Fou de boulot, et pas de femme, c’est mauvais pour la santé !
Ingénieur, j’ai été salarié pendant 15 ans, et suis indépendant depuis 10 ans, en gros.
Fils de paysan, j’aime mon pays, ses paysages et son histoire. Et je salue avec respect votre initiative, Jean, car comment mieux connaître un pays qu’avec ses pieds, au rythme lent du pas de l’homme ?

Quel est mon cadre de vie ?

Je vis à Paris 17, dans un appartement agréable. Je vais assez souvent en Champagne, ma région d’origine.
Ce qui a changé, c’est la vie quotidienne : les gens qui ne se disent plus bonjour dans la rue, la méfiance de l’autre a priori (une tante âgée me disait qu’il y a cinquante ans, à Paris, il était tout à fait inconcevable de mettre un antivol à un vélo), le sentiment d’insécurité qui vient largement d’une immigration massive, incontrôlé et revendicatrice, le choc de la culture musulmane en pleine expansion, face au nihilisme occidental, qui vient volontairement effacer des siècles de culture chrétienne. Officier à mes heures, j’ai vécu la période où, pour des exercices sur notre propre sol, il est devenu nécessaire d’adopter les mêmes dispositions de combat que celles à adopter si nous étions sur un sol ennemi (vers 1990). Et là, je me suis dit que quelque chose avait changé, dans le pays de Ronsard et du Bellay.

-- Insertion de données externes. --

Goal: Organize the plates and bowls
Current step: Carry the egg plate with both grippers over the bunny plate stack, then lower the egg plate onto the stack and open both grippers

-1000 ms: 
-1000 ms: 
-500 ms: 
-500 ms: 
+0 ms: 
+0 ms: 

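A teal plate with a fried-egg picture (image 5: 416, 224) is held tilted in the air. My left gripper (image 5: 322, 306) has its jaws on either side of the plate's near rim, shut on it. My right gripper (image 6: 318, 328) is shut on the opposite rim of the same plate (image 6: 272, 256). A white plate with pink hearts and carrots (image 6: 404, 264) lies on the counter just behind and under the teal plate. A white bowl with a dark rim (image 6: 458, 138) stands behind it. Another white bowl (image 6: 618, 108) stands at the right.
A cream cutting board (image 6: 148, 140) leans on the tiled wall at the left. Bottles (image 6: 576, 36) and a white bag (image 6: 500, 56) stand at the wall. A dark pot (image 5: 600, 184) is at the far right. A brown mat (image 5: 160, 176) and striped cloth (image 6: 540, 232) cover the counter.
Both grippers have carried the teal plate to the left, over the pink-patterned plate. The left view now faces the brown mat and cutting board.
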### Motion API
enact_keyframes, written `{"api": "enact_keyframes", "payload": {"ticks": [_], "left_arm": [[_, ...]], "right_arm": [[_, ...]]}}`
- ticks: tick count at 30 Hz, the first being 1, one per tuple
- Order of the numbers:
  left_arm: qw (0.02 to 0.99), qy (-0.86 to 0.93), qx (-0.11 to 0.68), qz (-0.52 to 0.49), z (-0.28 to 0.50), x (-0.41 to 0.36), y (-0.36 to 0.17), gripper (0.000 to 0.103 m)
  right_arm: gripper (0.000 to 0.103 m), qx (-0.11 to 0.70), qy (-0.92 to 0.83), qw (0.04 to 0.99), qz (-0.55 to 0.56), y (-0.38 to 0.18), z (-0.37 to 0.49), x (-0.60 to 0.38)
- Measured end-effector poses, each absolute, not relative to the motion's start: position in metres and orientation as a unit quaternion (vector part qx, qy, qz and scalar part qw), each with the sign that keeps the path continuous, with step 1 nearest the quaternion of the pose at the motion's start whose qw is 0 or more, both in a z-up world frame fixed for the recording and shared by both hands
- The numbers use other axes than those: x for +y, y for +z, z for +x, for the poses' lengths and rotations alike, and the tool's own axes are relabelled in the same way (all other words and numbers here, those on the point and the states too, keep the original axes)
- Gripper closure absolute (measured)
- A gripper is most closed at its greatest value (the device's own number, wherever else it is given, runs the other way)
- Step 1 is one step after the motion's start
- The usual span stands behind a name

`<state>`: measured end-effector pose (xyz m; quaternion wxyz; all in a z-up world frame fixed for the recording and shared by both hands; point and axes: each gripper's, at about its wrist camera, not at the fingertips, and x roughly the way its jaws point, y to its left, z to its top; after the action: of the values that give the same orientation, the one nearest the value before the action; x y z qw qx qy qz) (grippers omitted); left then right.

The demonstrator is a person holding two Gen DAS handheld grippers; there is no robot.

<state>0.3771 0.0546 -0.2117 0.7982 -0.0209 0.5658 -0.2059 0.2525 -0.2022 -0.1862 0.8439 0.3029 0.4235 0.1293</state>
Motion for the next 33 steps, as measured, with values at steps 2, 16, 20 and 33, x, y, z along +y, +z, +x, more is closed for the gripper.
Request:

Faudrait-il faire évoluer ce cadre de vie ?

Je crois qu’il faut retrouver le sens de la fraternité, et par exemple, l’initiative de la fête des voisins, instaurée par un conseiller d’arrondissement du 17°, Atanase Périfan, est excellente. Mais il faut aller plus loin, il faut redonner des racines à la fraternité. Faire la fête ne suffit pas. Il faut revenir aux sources de la fraternité : c’est de se savoir proche de son voisin, d’une proximité incarnée (et pas intellectuelle, car il s’agit le plus souvent d’un fantasme). C’est de remarquer que nous avons une histoire bimillénaire commune. Que nous parlons la même langue, une des plus belles du monde. Que notre avenir est commun.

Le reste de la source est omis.